В дверь стукнули, и вошёл откуда-то хорошо знакомый, близкий мне человек. Но вызывающий страх и желание спрятаться. Он был пожилым, невысоким, плотным. Тоже в старинной одежде, белом парике при густых черных бровях.
– Как почивали, Алексей Петрович? – спросил он.
«Какой ещё Алексей Петрович?!» – хотел возмутиться я, а вместо этого качнул головой.
– Спасибо, благополучно, Пётр Андреевич.
Тот, кого я назвал Петром Андреевичем, улыбнулся:
– Слава богу, слава богу… Так как, Алексей Петрович, вчера вы обещали объявить решение. Каково же оно?
Откуда-то я знал о вчерашнем разговоре и ответил:
– Я в сомнении, граф. Я не верю…
– Но ведь государь написал, что прощает, что примет, ждёт.
– Я не верю, что батюшка… что государь действительно простил. Меня казнят или замучают на дыбе. Довольно я видел тех, кто вставал поперек государя, а потом каялся. И все они были без голов, с переломанными костями, вывернутыми рёбрами.
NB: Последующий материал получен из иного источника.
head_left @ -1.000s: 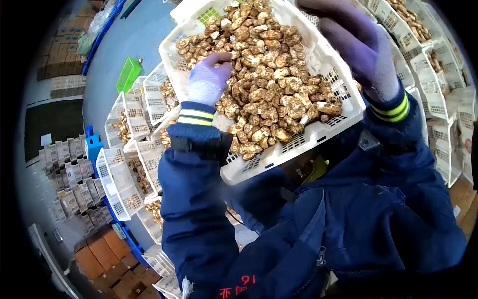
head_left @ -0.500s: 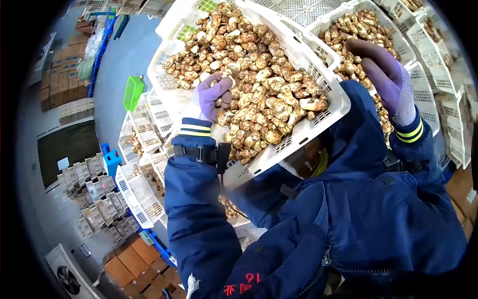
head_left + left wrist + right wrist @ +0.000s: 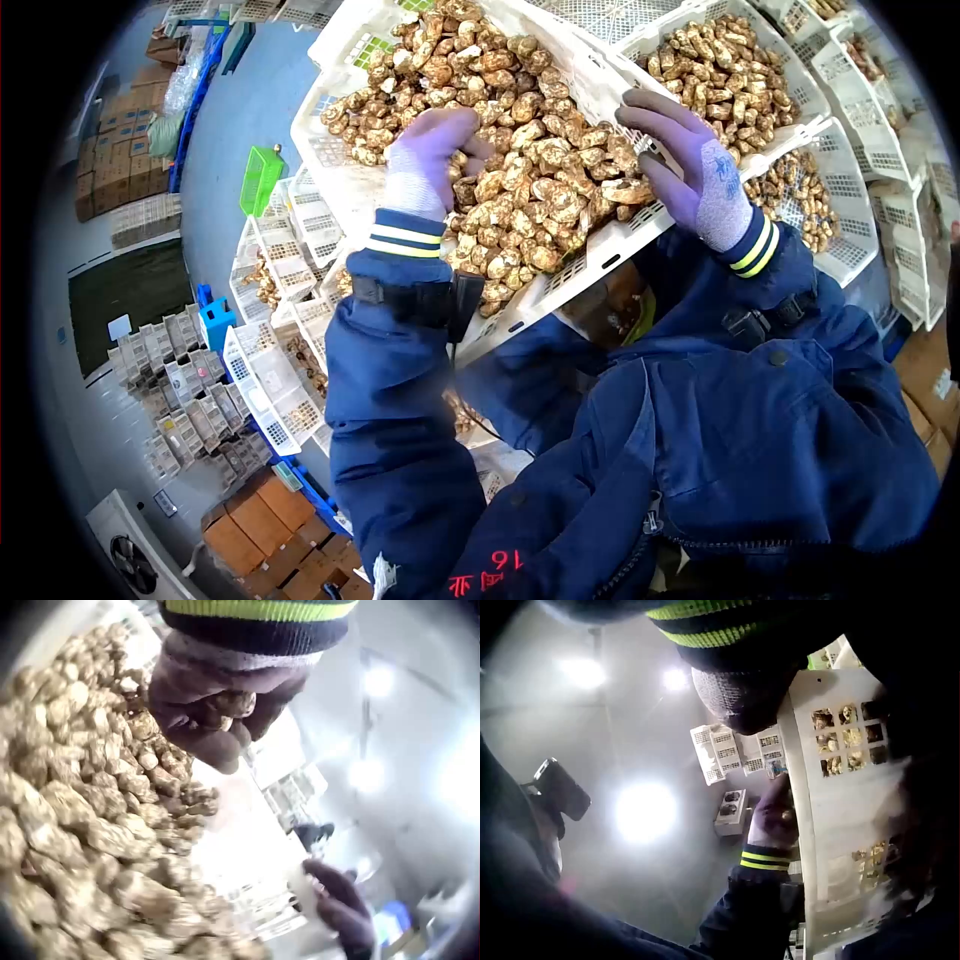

– Но ведь меня простил, – напомнил граф, – а я ведь ой как стрельцов распалял в первом бунте, Софье рьяно служил. И государь живот даровал, милостями осыпал. А вы ведь сын его! Вы – наследник.
– После рождения Петра я уже не наследник. Государь грозился отсечь меня, как уд гангренный.
И от обиды на батюшку-государя у меня в горле заклокотали едкие слезы.
– Позволите? – граф Пётр Андреевич кивнул на кресло.
– Конечно, присаживайтесь.
– И вы, царевич. Потолкуем откровенно.